Im antiken Griechenland und im antiken Rom entwickelte sich eine Hochkultur, deren Vertreter große Teile der Welt bereisten und dort Handel trieben.
So kamen große Mengen an Farbstoffen nach Griechenland, aber mehr noch nach Rom.
Eine große Auswahl an kunterbunter Kleidung bot sich…


… den Reichen.
Die Farben waren immer noch nicht unbegrenzt vorhandene Stoffe, die lange Reisen hinter sich hatten, wenn sie auf dem Markt ankamen.
Wer Geld hatte, konnte sich bunt kleiden und nur die astronomisch teuren, besonders extravaganten Farben (eben Purpur) waren hohen Würdenträgern vorbehalten.

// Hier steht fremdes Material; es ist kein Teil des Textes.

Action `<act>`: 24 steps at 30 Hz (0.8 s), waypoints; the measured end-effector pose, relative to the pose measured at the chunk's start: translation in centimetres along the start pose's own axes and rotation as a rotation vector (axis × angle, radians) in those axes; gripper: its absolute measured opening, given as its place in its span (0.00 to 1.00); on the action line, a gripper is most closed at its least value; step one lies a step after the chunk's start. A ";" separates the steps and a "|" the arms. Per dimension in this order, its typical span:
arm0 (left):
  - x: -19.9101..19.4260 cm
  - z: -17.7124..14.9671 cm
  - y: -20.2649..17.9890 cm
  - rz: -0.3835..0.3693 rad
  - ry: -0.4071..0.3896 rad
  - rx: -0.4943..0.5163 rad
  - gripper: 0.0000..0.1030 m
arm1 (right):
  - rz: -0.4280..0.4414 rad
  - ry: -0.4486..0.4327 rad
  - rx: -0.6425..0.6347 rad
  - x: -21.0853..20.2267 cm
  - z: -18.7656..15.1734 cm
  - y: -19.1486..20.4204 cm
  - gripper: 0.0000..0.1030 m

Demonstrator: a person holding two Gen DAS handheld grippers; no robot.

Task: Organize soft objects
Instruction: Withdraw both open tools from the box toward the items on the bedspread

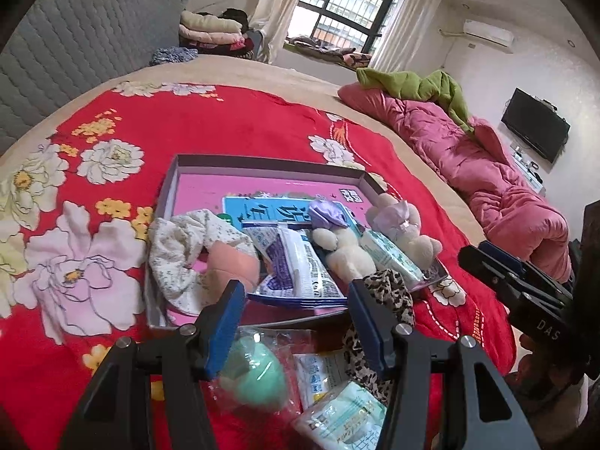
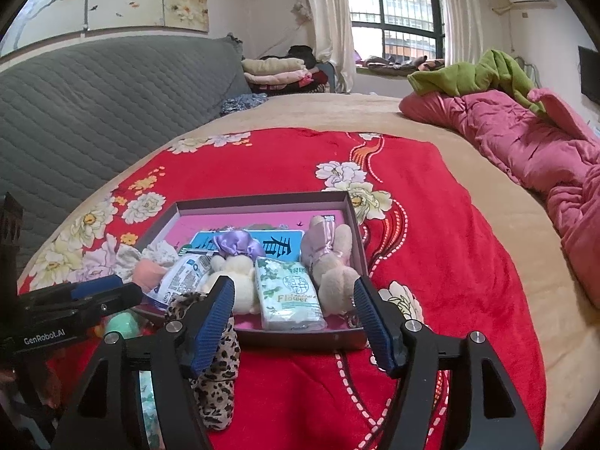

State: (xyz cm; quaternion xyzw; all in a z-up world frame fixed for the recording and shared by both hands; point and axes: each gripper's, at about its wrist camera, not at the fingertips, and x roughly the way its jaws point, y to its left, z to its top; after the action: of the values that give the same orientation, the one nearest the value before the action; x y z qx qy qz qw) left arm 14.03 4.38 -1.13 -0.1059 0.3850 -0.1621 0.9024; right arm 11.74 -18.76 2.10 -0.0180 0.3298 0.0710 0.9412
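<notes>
window (image 2: 392, 0): far wall, barred, daylight, cream curtains (image 2: 330, 18)
headboard (image 2: 93, 101): grey quilted, left
bed cover (image 2: 300, 165): red floral
TV (image 1: 534, 125): right wall
air conditioner (image 1: 487, 32): far right, high

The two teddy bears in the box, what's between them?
A tissue pack lies between the purple-bow bear and the pink-ribbon bear, clearest in the right wrist view.

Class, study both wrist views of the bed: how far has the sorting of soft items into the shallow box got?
Done: the box already holds two plush toys, a tissue pack, a floral scrunchie and more.
In hand: nothing; the left gripper and right gripper are both open and empty.
Left: the green sponge in its wrapper, the leopard scrunchie and tissue packs lie outside the box.
</notes>
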 end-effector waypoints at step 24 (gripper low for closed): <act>-5.7 -1.8 0.9 0.101 -0.020 -0.047 0.55 | 0.045 -0.031 -0.045 -4.0 -0.7 1.5 0.71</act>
State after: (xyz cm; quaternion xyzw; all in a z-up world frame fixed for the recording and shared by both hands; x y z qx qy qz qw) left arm 9.19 7.24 1.12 -0.1090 0.3846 -0.1063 0.9104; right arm 7.99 -17.85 4.10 -0.0307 0.3137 0.1000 0.9437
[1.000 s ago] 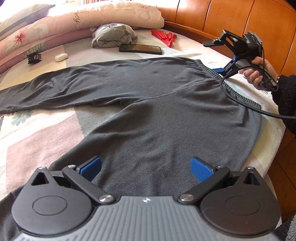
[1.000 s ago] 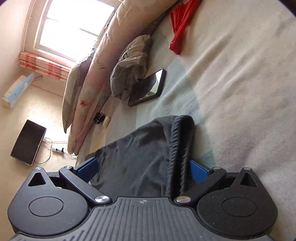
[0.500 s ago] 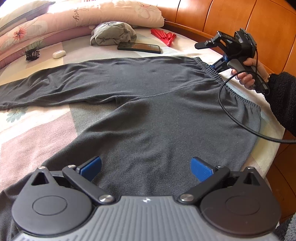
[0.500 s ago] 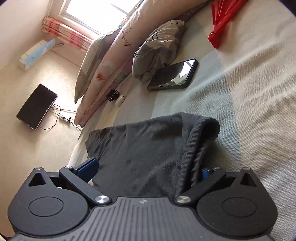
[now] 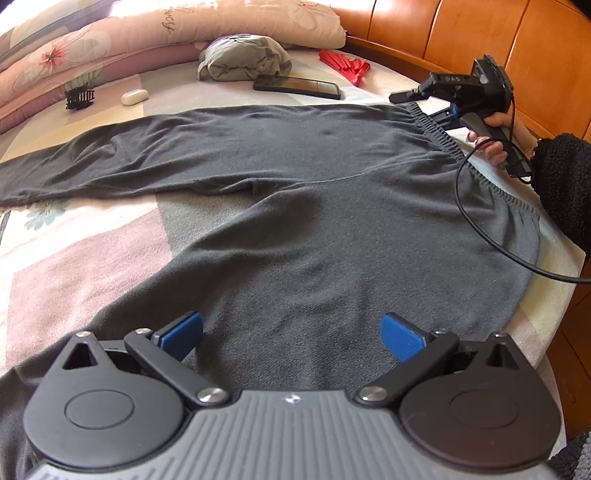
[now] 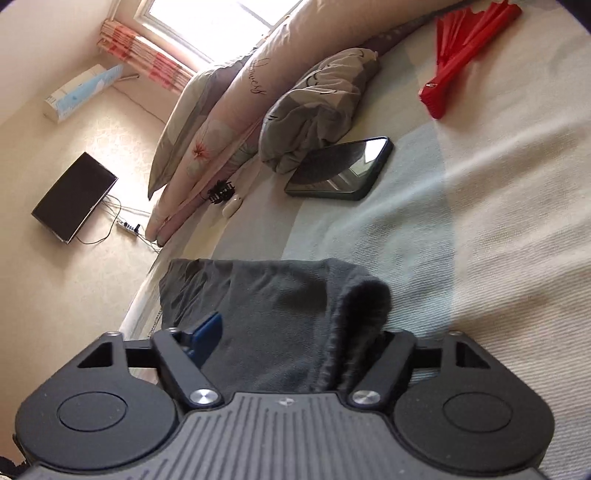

Der oströmische Kaiser Justinian in einem Purpurmantel. Mosaik aus Ravenna:

[Bild: ra-17r.jpg]

Der kleine Mann kleidete sich meist blass, abgesehen, dass ihm eh vor lauter Arbeit keine Zeit für ein Vergnügungsleben, geschweige denn für irgendeine Art der Repräsentation blieb.
Während bei den Keltenstämmen noch ziemlich bunte Kleidung vorkam, für die sie weithin bekannt waren, gab es in Rom einen großen Unterschied zwischen der Ober- und der Unterschicht:
Im Reichtum, aber dadurch auch in der Kleidung.

So blieb das übrigens auch im Mittelalter in fast ganz Europa.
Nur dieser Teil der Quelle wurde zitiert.